By analyzing existing cross correlation between Agilent Technologies and Lumos Pharma, you can compare the effects of market volatilities on Agilent Technologies and Lumos Pharma and check how they will diversify away market risk if combined in the same portfolio for a given time horizon. You can also utilize pair trading strategies of matching a long position in Agilent Technologies with a short position of Lumos Pharma. Check out your portfolio center. Please also check ongoing floating volatility patterns of Agilent Technologies and Lumos Pharma.

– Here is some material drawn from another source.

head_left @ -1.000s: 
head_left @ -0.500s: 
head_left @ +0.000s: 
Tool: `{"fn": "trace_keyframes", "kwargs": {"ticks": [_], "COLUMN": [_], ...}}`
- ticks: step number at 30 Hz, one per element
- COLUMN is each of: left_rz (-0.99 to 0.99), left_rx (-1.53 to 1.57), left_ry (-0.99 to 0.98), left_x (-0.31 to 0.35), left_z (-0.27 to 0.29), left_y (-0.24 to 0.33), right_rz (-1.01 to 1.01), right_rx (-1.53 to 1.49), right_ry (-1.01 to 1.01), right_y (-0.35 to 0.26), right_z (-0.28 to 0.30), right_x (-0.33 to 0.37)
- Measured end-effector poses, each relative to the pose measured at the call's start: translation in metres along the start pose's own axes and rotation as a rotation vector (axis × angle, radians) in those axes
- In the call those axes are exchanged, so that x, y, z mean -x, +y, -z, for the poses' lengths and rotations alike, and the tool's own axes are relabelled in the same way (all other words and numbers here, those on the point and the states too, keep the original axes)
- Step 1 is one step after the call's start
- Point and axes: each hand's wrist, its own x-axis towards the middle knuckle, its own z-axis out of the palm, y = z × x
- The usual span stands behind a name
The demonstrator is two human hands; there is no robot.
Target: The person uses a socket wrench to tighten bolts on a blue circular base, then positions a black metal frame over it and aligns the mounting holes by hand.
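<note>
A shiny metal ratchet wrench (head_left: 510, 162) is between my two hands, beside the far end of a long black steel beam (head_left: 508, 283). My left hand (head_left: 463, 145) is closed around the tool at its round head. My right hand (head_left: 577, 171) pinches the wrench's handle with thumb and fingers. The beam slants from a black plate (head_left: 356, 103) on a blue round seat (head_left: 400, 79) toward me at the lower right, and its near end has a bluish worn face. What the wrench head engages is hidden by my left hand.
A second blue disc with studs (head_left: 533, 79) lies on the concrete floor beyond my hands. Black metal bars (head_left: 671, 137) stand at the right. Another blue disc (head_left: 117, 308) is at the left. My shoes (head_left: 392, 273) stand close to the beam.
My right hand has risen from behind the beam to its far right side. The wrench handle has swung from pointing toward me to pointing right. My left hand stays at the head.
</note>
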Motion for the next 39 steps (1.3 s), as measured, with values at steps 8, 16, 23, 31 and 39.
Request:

Diversification Opportunities for Agilent Technologies and Lumos Pharma

-0.66
  Correlation Coefficient

Excellent diversification

The 3 months correlation between Agilent and Lumos is -0.66. Overlapping area represents the amount of risk that can be diversified away by holding Agilent Technologies and Lumos Pharma in the same portfolio, assuming nothing else is changed. The correlation between historical prices or returns on Lumos Pharma and Agilent Technologies is a relative statistical measure of the degree to which these equity instruments tend to move together. The correlation coefficient measures the extent to which returns on Agilent Technologies are associated (or correlated) with Lumos Pharma. Values of the correlation coefficient range from -1 to +1, where. The correlation of zero (0) is possible when the price movement of Lumos Pharma has no effect on the direction of Agilent Technologies i.e., Agilent Technologies and Lumos Pharma go up and down completely randomly.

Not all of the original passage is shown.